(TASK TO COMPLETE):
Filter the data below for the string "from" and copy each matching line.

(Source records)
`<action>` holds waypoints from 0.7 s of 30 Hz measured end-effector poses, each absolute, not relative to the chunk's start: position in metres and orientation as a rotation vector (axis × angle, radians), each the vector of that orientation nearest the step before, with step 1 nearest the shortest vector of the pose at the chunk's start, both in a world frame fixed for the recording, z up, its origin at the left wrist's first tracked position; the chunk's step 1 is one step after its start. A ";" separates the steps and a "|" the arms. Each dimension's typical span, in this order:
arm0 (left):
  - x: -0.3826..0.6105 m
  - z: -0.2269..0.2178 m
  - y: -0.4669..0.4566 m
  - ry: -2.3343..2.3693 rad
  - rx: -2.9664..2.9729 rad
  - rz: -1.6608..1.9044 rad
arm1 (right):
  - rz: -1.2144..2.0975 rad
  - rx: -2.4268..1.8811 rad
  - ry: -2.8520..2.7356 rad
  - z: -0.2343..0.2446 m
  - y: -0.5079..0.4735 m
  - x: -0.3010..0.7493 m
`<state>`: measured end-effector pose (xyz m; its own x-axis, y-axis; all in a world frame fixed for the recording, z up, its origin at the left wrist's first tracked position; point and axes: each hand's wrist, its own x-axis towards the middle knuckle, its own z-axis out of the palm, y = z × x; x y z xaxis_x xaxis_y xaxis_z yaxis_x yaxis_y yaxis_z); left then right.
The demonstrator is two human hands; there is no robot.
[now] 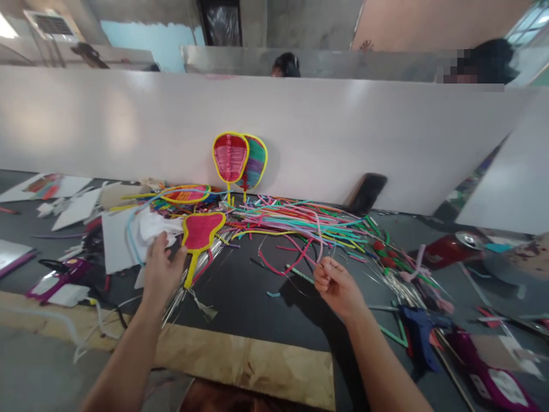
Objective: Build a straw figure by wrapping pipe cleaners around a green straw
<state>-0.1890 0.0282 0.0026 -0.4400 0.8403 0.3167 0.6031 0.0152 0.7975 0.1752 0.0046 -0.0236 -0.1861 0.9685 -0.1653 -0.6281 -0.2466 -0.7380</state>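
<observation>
Pinched between the thumb and fingers of my right hand point(337, 281) is a pale pink pipe cleaner point(319, 232), rising in a curve toward the pile. My left hand point(165, 268) has its fingers apart. Beside its thumb lies a small pink fan point(203, 230) with a yellow edge and handle; whether they touch I cannot tell. Against the white partition lean a pink-and-red fan point(230, 157) and a teal-and-purple one point(258, 163), both yellow-edged. Between my hands, a heap of coloured pipe cleaners point(300, 220) spreads over the dark table.
A phone point(368, 193) leans on the partition point(300, 126). Further right are a red can point(450, 249), a blue glue gun point(422, 332) and a purple device point(489, 372). At left lie paper sheets point(118, 243) and a purple tool point(60, 280). Brown paper point(257, 357) lines the near edge.
</observation>
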 end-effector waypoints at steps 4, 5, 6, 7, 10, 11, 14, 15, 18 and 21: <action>-0.146 0.030 0.018 1.540 1.481 1.247 | 1.824 -0.763 -0.674 -0.019 0.001 0.169; -0.132 0.036 0.018 1.350 1.424 1.123 | 1.855 -0.776 -0.708 -0.016 0.001 0.167; -0.118 0.041 0.018 1.191 1.383 1.016 | 1.885 -0.796 -0.749 -0.012 0.000 0.164; -0.105 0.044 0.021 1.075 1.371 0.906 | 1.910 -0.817 -0.796 -0.008 0.001 0.161; -0.081 0.045 0.029 0.950 1.336 0.709 | 1.927 -0.880 -0.917 0.008 0.007 0.155; -0.077 0.043 0.031 0.936 1.302 0.673 | 1.908 -0.894 -0.934 0.013 0.011 0.154; -0.074 0.032 0.034 0.909 1.112 0.729 | 1.837 -0.887 -0.883 0.023 0.024 0.155; -0.073 0.027 0.035 0.897 1.024 0.789 | 1.816 -0.871 -0.847 0.024 0.028 0.156; -0.072 0.014 0.035 0.840 0.753 0.962 | 1.774 -0.817 -0.747 0.016 0.034 0.154; -0.069 0.005 0.037 0.752 0.553 1.061 | 1.727 -0.774 -0.692 0.001 0.033 0.148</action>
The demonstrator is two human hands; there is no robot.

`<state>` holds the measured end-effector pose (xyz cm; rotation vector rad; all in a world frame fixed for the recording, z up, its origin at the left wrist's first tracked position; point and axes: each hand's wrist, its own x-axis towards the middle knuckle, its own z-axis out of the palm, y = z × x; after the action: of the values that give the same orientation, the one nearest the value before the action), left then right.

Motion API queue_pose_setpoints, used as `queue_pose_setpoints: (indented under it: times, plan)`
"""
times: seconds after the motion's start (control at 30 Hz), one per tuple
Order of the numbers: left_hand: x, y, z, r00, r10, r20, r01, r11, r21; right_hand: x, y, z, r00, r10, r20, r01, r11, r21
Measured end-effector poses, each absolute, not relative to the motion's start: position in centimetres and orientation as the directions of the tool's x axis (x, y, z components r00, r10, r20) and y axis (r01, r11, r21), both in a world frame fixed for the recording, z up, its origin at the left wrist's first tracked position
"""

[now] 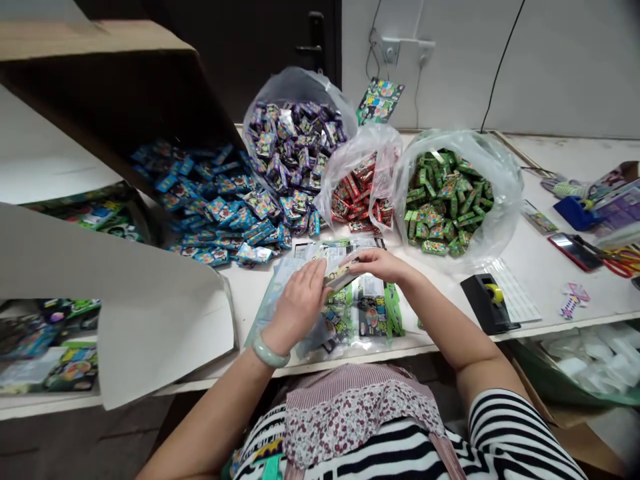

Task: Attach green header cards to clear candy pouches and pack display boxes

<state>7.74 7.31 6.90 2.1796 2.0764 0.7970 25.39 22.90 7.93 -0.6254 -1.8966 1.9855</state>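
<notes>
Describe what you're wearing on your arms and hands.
Both hands are bare, with no gloves. The left hand has a pale green bangle at the wrist; the right hand shows no jewellery. A black-and-white striped sleeve covers the upper arm, above a pink floral apron.

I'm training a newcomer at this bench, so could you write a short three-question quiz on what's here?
1. What is held between the left hand and the right hand?
2. True or false: the blue packets lie inside a plastic bag.
3. Which packets fill the bag nearest the black tape dispenser: A purple, B red, or C green?

Key:
1. A narrow printed strip.
2. False: they lie loose on the table.
3. C: the green packets.
</notes>
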Motion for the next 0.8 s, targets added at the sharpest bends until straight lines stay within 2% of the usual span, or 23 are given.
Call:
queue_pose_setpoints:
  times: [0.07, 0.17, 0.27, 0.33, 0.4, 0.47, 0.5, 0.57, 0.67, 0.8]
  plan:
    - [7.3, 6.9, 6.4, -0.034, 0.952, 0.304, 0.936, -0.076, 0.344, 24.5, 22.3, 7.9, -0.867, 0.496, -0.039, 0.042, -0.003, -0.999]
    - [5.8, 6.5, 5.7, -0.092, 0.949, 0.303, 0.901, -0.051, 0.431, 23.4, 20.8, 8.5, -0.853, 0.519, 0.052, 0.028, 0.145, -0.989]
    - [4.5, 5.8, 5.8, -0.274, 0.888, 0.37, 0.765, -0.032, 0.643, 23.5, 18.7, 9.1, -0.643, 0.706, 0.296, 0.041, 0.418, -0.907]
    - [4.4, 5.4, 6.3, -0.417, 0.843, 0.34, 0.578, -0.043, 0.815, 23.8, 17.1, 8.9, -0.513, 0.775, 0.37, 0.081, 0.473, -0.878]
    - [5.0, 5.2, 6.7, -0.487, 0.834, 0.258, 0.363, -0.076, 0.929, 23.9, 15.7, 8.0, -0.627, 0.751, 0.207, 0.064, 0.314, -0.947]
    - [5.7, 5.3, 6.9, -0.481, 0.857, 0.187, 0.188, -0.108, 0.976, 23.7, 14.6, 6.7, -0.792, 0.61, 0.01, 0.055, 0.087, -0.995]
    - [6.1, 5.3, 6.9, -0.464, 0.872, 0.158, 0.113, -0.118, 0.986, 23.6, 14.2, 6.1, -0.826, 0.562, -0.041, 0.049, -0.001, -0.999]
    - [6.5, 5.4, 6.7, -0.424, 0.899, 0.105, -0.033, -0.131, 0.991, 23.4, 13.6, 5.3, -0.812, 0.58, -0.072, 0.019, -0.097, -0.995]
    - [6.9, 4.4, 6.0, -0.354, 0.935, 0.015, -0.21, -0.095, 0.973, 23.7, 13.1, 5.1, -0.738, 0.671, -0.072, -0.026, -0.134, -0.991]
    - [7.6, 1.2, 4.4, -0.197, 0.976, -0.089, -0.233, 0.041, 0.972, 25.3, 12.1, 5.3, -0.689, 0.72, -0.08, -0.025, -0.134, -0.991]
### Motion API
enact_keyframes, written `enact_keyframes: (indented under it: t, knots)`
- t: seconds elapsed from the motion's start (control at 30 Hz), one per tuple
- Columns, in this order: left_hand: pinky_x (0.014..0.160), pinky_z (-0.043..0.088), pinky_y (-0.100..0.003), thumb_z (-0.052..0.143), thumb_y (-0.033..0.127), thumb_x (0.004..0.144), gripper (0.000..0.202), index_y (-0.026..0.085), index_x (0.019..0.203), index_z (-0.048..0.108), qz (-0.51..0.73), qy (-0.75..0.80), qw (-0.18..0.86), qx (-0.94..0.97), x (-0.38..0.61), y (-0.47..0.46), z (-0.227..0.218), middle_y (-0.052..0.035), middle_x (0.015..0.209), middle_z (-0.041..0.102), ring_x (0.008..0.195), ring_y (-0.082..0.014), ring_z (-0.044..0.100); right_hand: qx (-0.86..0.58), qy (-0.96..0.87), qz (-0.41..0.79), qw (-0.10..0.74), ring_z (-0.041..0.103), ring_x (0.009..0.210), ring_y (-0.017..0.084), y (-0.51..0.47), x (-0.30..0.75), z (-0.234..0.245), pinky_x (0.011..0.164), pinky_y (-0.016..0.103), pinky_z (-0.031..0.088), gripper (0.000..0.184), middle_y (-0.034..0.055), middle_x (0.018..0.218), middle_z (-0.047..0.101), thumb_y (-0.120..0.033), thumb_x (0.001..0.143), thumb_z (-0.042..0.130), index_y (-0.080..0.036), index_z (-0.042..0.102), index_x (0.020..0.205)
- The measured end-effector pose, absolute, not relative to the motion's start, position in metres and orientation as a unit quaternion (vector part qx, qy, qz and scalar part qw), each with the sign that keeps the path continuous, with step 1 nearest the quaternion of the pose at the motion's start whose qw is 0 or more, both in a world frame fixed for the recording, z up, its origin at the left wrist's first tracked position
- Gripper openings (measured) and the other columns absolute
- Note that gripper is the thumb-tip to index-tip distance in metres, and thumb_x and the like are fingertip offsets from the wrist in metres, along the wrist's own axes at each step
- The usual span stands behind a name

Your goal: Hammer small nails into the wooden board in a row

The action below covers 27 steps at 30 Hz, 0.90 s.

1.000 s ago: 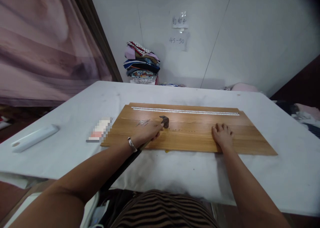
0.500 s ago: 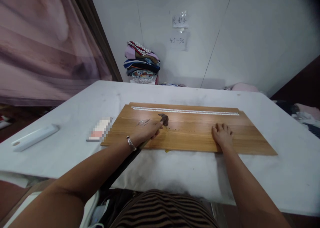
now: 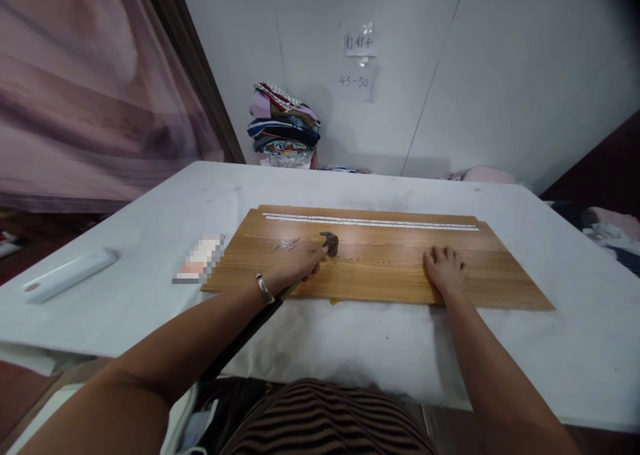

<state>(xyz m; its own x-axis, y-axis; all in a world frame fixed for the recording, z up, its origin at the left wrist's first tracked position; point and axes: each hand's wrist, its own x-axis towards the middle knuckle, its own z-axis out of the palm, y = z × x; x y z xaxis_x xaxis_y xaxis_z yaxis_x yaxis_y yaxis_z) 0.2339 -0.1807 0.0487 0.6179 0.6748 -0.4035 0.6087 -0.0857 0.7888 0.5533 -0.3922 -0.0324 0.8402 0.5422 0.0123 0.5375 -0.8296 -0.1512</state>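
Observation:
A wooden board (image 3: 400, 275) lies on the white table (image 3: 350, 348). My left hand (image 3: 296, 265) is closed round the handle of a hammer, high up near its dark head (image 3: 329, 242), which sits low over the board at the left end of a row of small nails (image 3: 363, 261). The handle runs back under my wrist. A few loose nails (image 3: 285, 244) lie on the board just left of the hammer head. My right hand (image 3: 444, 272) rests flat on the board to the right, fingers spread, holding nothing.
A white ruler strip (image 3: 370, 221) runs along the board's far edge. A white oblong case (image 3: 67, 275) and a small blurred object (image 3: 199, 260) lie on the table to the left. Folded clothes (image 3: 283, 127) are stacked against the far wall.
The hammer head rose slightly half a second ago and has come back down to the board. My right hand has stayed in place.

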Motion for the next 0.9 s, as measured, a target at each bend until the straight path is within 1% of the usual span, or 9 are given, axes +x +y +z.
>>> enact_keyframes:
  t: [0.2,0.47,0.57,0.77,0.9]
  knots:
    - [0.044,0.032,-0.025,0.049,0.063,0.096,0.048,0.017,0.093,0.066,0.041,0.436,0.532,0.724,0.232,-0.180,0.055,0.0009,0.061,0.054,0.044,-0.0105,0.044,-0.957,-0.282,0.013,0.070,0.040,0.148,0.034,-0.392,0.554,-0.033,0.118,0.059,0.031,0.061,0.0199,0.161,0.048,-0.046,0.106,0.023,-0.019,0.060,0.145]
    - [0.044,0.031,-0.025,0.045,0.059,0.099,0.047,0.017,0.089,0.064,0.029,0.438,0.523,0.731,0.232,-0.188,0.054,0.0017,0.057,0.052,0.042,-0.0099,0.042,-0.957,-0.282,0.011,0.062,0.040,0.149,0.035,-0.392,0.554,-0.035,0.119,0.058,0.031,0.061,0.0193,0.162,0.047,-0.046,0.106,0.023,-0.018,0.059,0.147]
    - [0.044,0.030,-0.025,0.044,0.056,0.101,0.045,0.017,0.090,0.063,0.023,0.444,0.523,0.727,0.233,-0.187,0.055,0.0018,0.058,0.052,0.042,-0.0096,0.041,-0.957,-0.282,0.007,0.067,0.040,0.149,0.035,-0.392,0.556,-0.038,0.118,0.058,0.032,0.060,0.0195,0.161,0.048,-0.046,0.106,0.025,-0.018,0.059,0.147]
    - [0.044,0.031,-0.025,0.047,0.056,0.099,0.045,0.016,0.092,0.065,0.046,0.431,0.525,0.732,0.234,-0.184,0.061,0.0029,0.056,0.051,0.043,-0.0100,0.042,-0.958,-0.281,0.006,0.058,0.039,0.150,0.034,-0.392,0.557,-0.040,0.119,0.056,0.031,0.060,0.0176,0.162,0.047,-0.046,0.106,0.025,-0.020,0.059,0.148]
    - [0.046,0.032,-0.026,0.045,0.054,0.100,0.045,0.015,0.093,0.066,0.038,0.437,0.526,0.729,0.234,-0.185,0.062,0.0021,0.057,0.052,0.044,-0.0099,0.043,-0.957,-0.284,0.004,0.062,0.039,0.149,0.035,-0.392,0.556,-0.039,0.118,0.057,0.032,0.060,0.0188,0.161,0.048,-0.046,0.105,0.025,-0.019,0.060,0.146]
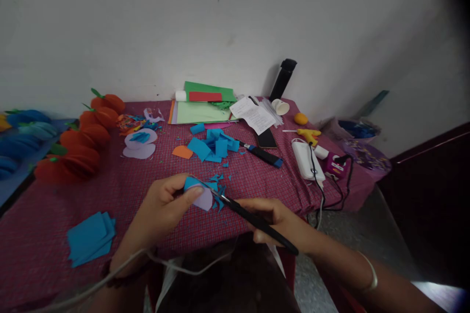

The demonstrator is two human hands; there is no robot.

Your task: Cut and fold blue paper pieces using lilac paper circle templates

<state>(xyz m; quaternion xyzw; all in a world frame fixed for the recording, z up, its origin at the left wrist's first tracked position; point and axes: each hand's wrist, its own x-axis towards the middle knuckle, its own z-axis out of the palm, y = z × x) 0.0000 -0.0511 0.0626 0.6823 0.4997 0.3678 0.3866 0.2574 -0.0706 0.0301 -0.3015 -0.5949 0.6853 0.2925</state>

(RESULT OF THE EXERCISE):
`<action>` holds waypoints from 0.7 s of 30 Hz measured end-effector poses, each absolute, not relative to the chunk's start: position in metres and orientation as a rotation vector (axis × angle, radians), each the vector of that orientation nearest the step before, with step 1 nearest the shortest vector of the pose at the chunk's start, both in a world frame fixed for the recording, z up, its origin at the left wrist's first tracked position; the chunk's step 1 is one step after its start. A ";" separates the steps and a "|" the arms. Each dimension's typical span, in this order:
- t: seconds elapsed from the motion's start (control at 30 Hz), one per tuple
- Note that gripper is the thumb-tip to index-tip distance in metres, and thumb_x and the like are fingertip offsets from the wrist in metres, along the wrist's own axes at each step

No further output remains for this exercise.